## Raw data
********************

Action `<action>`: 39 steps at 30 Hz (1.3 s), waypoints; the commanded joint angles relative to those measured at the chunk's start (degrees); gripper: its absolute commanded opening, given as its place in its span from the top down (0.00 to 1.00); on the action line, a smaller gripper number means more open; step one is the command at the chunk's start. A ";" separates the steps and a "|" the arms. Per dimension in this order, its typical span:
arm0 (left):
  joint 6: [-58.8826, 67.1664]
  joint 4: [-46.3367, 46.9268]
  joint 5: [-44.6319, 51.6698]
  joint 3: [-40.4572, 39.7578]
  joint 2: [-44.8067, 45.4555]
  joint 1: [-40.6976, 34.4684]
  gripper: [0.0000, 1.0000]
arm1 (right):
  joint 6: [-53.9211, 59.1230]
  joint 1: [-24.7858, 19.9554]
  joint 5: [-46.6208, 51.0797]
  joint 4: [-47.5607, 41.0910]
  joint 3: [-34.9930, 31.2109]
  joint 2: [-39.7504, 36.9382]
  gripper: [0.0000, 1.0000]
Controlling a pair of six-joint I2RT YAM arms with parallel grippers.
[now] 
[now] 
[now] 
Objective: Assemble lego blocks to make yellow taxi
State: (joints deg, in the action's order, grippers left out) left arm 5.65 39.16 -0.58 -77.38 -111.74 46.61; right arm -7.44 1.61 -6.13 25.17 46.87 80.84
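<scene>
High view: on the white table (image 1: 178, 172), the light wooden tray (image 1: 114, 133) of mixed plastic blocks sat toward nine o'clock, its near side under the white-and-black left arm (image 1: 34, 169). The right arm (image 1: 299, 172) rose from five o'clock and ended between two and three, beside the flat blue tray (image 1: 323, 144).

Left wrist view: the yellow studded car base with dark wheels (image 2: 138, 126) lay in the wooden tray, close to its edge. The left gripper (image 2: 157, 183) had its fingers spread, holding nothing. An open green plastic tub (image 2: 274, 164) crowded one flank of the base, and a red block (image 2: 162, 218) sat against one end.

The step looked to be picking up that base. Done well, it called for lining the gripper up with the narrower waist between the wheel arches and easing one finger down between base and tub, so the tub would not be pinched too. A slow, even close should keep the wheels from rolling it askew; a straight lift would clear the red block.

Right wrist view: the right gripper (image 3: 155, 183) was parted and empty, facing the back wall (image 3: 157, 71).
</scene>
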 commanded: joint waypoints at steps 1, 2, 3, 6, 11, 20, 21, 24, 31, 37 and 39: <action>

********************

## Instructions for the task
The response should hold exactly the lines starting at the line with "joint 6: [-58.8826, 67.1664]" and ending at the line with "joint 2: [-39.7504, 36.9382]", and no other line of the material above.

## Response area
  joint 6: [-58.8826, 67.1664]
  joint 4: [-46.3367, 46.9268]
  joint 5: [-44.6319, 51.6698]
  joint 3: [-40.4572, 39.7578]
  joint 2: [-44.8067, 45.4555]
  joint 1: [-40.6976, 34.4684]
  gripper: [0.0000, 1.0000]
arm1 (right):
  joint 6: [-53.9211, 59.1230]
  joint 1: [-24.7858, 19.9554]
  joint 5: [-46.6208, 51.0797]
  joint 4: [-47.5607, 41.0910]
  joint 3: [-34.9930, 31.2109]
  joint 2: [-39.7504, 36.9382]

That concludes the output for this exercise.